Das BFG führte aus, dass es aufgrund gesetzlicher Anordnung bei Ausscheiden der Wertpapiere aus dem (Sonder-)Betriebsvermögen zu einer Nachversteuerung kommt, sofern diese weder in Folge höher Gewalt noch infolge eines behördlichen Eingriffes ausscheiden. Jener Literaturmeinung, dass die zurückbehaltenen Wertpapiere im notwendigen nachträglichen Betriebsvermögen gehalten werden bzw. durch die betrieblich veranlasste Anschaffung der Wertpapiere die Betriebsvermögenseigenschaft aufgrund von § 32 Abs. 1 Z 2 EStG auch nach Betriebsveräußerung aufrecht erhalten bleibt, konnte sich das BFG mangels gesetzlicher Deckung nicht anschließen.
Im Ergebnis wies das BFG daher die Beschwerde als unbegründet ab und teilte die Auffassung des Finanzamtes, dass es durch das Zurückbehalten der Wertpapiere zu einem Ausscheiden aus dem Betriebsvermögen und somit zu einer Nachversteuerung des geltend gemachten investitionsbedingten Gewinnfreibetrags kam.
Da zur gegenständliche Frage zwar eine einheitliche Rechtsprechung des BFG, jedoch keine des VwGH vorliegt, wurde die Revision zugelassen und auch bereits eingebracht.
3. Ausblick
In der Praxis sollte dementsprechend bei der Übertragung eines Mitunternehmeranteiles darauf geachtet werden, ob in den letzten vier Jahren (taggenaue Betrachtungsweise gem EStR Rz 3736) Wirtschaftsgüter angeschafft wurden, für welche ein investitionsbedingter Gewinnfreibetrag geltend gemacht wurde.
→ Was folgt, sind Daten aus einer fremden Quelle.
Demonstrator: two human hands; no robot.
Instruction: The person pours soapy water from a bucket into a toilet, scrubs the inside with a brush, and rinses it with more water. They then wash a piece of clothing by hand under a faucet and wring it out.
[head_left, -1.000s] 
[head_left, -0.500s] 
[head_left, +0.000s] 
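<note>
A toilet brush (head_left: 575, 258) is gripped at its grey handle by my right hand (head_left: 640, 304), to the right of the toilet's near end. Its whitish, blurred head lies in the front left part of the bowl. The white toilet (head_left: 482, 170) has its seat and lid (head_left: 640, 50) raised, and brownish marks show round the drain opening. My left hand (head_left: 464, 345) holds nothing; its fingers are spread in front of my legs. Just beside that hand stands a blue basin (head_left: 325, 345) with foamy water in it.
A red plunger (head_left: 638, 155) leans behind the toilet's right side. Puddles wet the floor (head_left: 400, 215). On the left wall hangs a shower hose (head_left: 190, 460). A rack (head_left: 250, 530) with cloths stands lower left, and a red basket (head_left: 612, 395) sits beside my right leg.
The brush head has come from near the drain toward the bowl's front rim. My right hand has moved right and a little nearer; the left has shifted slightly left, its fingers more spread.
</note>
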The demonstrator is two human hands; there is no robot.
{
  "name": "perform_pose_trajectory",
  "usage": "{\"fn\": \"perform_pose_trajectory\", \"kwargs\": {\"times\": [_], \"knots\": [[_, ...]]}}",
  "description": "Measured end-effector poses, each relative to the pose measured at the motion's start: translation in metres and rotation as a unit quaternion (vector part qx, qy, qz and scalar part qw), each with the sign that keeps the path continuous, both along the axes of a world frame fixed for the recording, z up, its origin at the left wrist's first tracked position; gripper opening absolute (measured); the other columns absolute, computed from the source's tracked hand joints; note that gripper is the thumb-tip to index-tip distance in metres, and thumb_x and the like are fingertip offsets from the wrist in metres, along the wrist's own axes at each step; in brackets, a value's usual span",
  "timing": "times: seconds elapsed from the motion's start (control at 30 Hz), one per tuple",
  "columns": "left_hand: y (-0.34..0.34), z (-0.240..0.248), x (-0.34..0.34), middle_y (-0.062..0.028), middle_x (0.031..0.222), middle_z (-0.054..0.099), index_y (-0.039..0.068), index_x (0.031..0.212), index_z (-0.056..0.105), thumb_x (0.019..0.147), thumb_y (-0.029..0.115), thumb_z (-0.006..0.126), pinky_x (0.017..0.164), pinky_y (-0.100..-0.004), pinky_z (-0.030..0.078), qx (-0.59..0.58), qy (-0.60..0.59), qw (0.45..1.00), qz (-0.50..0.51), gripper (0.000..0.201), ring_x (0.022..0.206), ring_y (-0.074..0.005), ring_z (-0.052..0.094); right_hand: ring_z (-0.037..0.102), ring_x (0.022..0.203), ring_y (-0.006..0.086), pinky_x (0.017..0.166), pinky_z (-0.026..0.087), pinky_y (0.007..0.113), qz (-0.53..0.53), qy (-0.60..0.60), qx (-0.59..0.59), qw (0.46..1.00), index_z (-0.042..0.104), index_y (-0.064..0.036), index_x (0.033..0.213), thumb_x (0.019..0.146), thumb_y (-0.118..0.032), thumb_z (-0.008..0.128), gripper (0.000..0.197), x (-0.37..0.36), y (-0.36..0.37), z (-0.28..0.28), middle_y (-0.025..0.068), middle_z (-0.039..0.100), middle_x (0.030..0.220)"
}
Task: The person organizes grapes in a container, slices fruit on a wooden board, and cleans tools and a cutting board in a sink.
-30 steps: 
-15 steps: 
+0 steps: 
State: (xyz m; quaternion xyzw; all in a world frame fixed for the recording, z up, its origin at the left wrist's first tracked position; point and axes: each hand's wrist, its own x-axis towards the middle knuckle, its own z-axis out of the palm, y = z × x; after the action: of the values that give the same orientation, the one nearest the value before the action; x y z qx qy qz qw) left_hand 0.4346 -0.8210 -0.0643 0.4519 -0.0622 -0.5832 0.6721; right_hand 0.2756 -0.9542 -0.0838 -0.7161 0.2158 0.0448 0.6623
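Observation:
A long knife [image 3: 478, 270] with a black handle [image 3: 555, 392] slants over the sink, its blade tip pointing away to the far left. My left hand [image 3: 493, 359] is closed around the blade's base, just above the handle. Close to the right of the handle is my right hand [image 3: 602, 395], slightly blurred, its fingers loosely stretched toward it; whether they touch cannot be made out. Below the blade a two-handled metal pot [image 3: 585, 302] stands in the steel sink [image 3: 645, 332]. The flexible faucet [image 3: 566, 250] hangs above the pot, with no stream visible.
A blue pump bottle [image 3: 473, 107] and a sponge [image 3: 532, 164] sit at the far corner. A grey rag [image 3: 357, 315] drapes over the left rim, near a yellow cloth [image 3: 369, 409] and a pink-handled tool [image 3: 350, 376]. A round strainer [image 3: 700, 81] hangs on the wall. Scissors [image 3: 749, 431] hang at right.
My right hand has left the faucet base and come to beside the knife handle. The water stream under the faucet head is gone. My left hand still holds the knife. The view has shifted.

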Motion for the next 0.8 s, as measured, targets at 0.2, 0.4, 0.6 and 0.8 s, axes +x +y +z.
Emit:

Dies gilt nicht nur für eine (entgeltliche) Veräußerung, sondern etwa auch für die Einbringung eines Mitunternehmeranteils nach Art. III UmgrStG. Werden im Rahmen einer Einbringung die begünstigten Wirtschaftsgüter (z. B. Wertpapiere) gemeinsam mit dem Mitunternehmeranteil eingebracht, läuft die Behaltefrist weiter und die Nachversteuerungspflicht geht auf die übernehmende Körperschaft über (UmgrStR Rz 122). Werden die begünstigten Wirtschaftsgüter zurückbehalten, führt dies (analog dem gegenständlichen BFG Erkenntnis) zur Nachversteuerung des investitionsbedingten Gewinnfreibetrags.
Zusätzlich zur Nachversteuerung ist zu beachten, dass durch das Zurückbehalten von Sonderbetriebsvermögen eine Entnahme mit Ansatz des gemeinen Wertes vorliegt, wodurch allfällige stille Reserven zwingend aufgedeckt werden. Dies führt neben der Nachversteuerung des investitionsbedingten Gewinnfreibetrags zu einer zusätzlichen Steuerbelastung für den:die Steuerpflichtige:n.